On my view of religion

How can you say ISIS practices Islam when they don’t even pray in the right direction? When they go against the laws forbidding violence and forcing people to join Islam? I think you have a very Westernized, myopic view of the religion. Would you say the KKK is the Christian equivalent? Or do you just care less about black people being killed?

I always forget how Islamophobic you are.

 

If you knew who I was, if you had even the slightest idea of what I’ve been through, you would immediately apologize for coming at me with this punk-ass mealy-mouthed bullshit.

I did not come by my world view lightly. This is not theoretical or academic for me. I have more scars than you have opinions, and I have profoundly earned the right to detest organized religion.

Fuck Islam. Fuck it.

Fuck Christianity. Fuck Judaism. Fuck all that Abrahamic nonsense. Fuck it all, and while we’re at it, fuck you and fuck your delicate sensibilities and fuck all your half-formed positions that you’re parroting from another source, because you clearly don’t understand what you’re even talking about.

I could run circles around your sloppy notion of Islamophobia. I could make you violently dizzy with so much knowledge that you would regret ever being so casual with the meaning of words.

I am not to be messed with on this topic, and I could give two shits whether you think my politics are dainty enough when I criticize the horror men do in the name of their repulsive gods.

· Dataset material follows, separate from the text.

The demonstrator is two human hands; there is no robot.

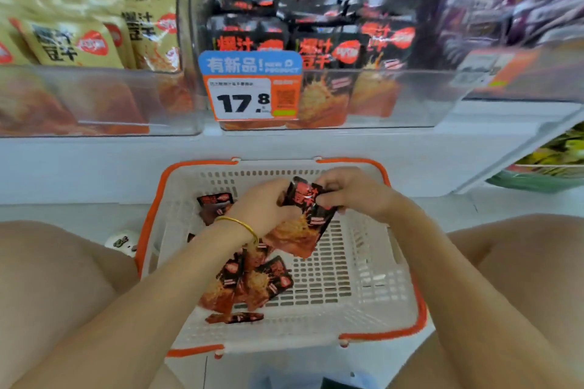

I have read all the scriptures, I have stared into the abyss, and I have been swallowed up and spit back out by death itself. The only wisdom I have comes from the constant acknowledgment of my own cosmic ignorance, and still, I have to listen to assholes like you come at me with weak tea and soggy crackers because my philosophy doesn’t pucker up to an imaginary friend in the sky.

Fuck. That. Shit.

I am done with the all right wing racist Christians who treat xenophobia like it’s a virtue. I am done with all the left wing Muslim apologists who make endless excuses for a horrible belief system. I am done with all the incessant pigeonholing and pearl clutching and praying. I have heard every justification for every last bit of irrational nonsense, and I am simply done.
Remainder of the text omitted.